The key to protecting against WannaCry ransomware and similar cyberattacks is regularly updating all your software, programs, and apps.

Never disregard software updates. Most come with critical security patches and vulnerability fixes to keep your data safe and secure. Even a single outdated app could expose you to risks if it has known vulnerabilities, so it's in your best interest not to risk it.

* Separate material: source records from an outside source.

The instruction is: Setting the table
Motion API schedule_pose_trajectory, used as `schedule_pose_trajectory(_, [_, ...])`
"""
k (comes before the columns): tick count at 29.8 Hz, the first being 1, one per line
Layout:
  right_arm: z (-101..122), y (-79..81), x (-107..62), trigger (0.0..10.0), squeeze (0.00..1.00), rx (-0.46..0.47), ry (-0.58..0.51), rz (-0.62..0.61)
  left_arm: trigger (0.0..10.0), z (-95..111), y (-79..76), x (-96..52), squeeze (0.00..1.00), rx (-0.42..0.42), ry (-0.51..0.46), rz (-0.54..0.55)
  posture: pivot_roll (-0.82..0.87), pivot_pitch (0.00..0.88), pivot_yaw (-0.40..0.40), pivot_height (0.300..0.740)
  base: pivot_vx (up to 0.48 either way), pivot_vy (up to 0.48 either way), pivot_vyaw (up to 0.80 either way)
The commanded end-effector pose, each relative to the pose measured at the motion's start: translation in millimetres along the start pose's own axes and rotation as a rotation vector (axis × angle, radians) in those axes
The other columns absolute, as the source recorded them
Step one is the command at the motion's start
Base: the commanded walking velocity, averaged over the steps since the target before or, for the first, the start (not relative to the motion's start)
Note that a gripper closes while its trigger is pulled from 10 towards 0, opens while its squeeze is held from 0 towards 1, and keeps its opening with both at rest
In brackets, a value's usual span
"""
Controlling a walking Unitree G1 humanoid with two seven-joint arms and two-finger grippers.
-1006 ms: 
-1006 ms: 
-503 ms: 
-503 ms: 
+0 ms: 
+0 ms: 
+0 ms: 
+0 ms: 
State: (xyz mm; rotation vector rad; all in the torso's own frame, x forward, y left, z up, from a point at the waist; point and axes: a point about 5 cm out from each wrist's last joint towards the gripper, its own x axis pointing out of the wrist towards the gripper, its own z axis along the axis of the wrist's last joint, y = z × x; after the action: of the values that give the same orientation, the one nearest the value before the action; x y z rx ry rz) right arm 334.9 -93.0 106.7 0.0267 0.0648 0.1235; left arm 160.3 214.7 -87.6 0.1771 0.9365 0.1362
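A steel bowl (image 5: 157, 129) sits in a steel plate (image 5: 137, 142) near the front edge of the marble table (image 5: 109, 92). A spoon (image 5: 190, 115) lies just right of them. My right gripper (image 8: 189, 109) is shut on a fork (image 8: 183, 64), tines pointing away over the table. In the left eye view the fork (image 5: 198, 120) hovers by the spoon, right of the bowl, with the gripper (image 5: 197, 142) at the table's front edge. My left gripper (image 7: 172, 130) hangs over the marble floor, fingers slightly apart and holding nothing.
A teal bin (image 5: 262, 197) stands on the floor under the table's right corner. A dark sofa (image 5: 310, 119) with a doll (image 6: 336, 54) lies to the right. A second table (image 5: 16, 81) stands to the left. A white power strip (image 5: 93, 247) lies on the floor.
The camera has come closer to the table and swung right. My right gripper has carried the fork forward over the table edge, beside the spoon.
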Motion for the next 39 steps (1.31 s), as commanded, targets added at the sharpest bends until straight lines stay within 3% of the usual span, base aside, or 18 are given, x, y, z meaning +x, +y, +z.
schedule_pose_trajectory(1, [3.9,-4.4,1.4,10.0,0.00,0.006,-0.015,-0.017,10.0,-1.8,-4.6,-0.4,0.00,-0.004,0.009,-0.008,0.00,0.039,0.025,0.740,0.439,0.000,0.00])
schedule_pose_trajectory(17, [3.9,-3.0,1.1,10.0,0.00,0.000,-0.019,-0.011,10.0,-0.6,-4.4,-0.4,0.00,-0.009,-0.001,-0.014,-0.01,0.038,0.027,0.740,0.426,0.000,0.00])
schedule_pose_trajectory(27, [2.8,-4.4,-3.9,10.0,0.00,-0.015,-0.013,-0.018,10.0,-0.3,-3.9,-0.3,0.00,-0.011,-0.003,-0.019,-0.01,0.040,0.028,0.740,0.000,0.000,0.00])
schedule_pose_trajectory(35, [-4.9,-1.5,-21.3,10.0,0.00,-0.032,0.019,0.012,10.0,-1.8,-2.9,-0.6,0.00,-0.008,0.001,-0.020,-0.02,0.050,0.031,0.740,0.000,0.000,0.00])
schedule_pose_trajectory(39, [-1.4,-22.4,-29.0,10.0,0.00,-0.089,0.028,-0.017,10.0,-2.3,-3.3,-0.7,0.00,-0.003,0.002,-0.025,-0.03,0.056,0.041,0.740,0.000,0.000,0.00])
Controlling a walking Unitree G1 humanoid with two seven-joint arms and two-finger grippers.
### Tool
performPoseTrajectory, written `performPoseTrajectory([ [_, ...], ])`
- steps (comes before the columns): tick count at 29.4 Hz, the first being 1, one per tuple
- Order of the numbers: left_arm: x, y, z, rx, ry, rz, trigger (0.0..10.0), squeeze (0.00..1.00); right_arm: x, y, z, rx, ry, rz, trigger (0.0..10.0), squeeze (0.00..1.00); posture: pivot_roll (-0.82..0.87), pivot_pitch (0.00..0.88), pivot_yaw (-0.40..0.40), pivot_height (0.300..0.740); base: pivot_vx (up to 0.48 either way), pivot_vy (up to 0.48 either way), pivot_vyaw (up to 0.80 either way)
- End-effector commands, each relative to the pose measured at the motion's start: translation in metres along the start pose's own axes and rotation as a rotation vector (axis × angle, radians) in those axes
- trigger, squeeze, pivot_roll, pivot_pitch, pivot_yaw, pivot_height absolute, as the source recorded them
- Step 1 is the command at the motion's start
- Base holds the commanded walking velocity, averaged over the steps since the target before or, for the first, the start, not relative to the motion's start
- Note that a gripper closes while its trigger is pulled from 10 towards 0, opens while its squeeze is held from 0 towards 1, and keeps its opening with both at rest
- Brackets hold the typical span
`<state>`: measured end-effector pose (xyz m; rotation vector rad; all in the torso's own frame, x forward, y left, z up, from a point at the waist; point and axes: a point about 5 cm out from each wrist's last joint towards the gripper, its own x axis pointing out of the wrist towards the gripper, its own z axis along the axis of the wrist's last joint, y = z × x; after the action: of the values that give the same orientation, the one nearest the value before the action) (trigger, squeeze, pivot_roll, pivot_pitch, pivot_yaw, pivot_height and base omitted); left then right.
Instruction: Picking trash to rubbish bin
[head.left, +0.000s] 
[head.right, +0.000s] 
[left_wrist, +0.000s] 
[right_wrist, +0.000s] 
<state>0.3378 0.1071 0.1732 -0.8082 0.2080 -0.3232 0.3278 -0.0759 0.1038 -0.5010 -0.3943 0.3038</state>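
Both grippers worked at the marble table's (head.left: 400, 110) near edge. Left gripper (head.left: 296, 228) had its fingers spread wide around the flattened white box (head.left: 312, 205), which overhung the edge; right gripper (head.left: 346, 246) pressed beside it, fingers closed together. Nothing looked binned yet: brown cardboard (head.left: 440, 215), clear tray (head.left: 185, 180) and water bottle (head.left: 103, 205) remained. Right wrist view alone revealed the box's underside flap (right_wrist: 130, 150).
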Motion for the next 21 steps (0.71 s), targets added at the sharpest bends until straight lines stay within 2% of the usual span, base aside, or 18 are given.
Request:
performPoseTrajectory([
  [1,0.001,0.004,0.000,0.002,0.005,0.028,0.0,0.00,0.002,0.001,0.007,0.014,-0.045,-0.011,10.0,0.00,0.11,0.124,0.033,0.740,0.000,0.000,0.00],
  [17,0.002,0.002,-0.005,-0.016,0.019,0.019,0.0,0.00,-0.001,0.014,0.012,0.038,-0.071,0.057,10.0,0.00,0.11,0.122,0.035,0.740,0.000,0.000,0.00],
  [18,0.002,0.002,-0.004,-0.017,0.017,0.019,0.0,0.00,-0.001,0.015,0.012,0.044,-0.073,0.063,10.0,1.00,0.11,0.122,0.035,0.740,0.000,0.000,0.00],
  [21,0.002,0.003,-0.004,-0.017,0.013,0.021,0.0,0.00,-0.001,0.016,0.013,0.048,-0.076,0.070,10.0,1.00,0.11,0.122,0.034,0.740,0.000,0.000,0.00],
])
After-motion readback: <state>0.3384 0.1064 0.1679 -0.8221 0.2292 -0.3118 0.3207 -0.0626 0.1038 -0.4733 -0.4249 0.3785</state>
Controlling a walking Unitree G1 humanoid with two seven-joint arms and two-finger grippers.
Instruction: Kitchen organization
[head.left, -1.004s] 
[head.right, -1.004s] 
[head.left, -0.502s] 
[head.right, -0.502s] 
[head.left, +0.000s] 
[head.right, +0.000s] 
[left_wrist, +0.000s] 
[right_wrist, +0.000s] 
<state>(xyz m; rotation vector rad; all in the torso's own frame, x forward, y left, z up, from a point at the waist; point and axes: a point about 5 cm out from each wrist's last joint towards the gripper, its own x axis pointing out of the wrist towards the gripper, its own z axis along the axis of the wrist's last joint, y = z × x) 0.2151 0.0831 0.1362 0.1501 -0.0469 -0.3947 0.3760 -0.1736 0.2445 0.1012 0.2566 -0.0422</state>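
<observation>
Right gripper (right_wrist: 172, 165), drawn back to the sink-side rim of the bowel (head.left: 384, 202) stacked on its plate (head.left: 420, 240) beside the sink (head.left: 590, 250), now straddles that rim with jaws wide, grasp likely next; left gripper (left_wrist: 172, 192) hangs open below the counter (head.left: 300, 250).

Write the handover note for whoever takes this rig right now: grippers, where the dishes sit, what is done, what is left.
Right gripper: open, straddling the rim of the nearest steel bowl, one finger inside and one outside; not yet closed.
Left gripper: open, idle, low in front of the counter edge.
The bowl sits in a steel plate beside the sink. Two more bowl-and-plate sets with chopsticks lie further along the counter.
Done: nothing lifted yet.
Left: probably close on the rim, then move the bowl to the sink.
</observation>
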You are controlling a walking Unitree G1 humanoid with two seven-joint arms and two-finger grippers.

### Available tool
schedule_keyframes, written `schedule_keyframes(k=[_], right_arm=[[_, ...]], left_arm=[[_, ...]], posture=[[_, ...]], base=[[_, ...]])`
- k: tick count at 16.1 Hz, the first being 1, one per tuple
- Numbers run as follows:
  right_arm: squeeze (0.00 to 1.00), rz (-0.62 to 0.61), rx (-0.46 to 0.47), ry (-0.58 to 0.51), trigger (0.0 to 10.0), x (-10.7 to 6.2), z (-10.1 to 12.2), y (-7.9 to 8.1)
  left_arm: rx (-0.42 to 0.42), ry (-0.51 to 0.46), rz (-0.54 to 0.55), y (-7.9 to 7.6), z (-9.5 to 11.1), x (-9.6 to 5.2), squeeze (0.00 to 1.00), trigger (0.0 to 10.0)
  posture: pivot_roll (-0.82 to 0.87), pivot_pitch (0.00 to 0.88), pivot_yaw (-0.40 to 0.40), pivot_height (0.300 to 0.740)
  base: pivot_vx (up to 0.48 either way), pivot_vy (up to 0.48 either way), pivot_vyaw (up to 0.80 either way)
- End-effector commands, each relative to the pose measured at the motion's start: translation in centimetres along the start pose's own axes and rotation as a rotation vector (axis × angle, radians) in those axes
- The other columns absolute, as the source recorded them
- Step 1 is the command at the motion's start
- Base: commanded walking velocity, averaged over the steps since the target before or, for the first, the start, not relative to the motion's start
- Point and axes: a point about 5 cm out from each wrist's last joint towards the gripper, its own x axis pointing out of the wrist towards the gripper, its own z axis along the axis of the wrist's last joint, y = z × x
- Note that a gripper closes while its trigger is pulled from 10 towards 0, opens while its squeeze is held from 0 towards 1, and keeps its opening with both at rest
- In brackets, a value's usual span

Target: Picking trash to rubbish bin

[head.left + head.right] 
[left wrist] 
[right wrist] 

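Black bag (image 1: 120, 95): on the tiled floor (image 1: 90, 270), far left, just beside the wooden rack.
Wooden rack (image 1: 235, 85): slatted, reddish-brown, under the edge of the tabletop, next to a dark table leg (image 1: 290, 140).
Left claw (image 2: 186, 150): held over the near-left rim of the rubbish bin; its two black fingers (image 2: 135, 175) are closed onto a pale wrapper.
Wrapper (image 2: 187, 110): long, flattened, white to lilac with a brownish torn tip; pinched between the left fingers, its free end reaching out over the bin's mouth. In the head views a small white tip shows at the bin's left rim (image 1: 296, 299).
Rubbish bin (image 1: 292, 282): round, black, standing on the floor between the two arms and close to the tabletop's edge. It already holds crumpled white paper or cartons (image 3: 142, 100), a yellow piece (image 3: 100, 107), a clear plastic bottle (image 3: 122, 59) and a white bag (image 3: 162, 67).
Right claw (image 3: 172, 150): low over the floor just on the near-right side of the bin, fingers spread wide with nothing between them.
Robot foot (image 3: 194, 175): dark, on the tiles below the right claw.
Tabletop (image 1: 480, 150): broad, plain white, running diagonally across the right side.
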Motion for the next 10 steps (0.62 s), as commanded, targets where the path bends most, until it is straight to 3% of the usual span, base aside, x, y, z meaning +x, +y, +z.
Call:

Additional steps you can take to protect against potential cyberattacks include:

  • Using antimalware software
  • Using complex passwords
  • Avoiding suspicious Image names
  • Keeping a close eye on your network traffic
  • Regularly backing up your data
  • Staying up to date on cybersecurity risks

Following these steps won't make you impervious to cyberattacks. However, it can make you a more difficult target and reduce your risks of encountering threats like WannaCry.

FAQ

  • Who is behind the WannaCry ransomware?
    By all accounts, the Lazarus Group, with ties to the North Korean government, seems to be to blame. However, there's no definitive proof that this hacker group was behind the attacks.
  • Why was WannaCry so successful?
    WannaCry was successful because it exploited the EternalBlue security vulnerability in Microsoft Windows. WannaCry wouldn't have been so disruptive had all the users updated their Microsoft Windows two months prior to the attacks.
  • Is WannaCry a virus or a worm?
    Technically, WannaCry is ransomware with a worm component. This component allows it to self-propagate and continue infesting all nodes connected to a network without human interference.
  • Is WannaCry dead?
    WannaCry isn't dead. The threat still exists, but thanks to Marcus Hutchins and his discovery of its killswitch, further significant attacks have been successfully halted.
  • How many countries did WannaCry affect?
    Estimates show that WannaCry affected about 150 countries and 230,000 users.
  • Was WannaCry the largest ransomware?
    Based on its impact alone, WannaCry was the most prominent ransomware to affect the world. Other significant ransomware attacks came from TeslaCrypt and NotPetya.
  • Who stopped the WannaCry virus?
    Marcus Hutchins, a British computer security researcher, identified WannaCry's killswitch. He bought the domain that the ransomware needed to fail to access to encrypt files and successfully halted further attacks.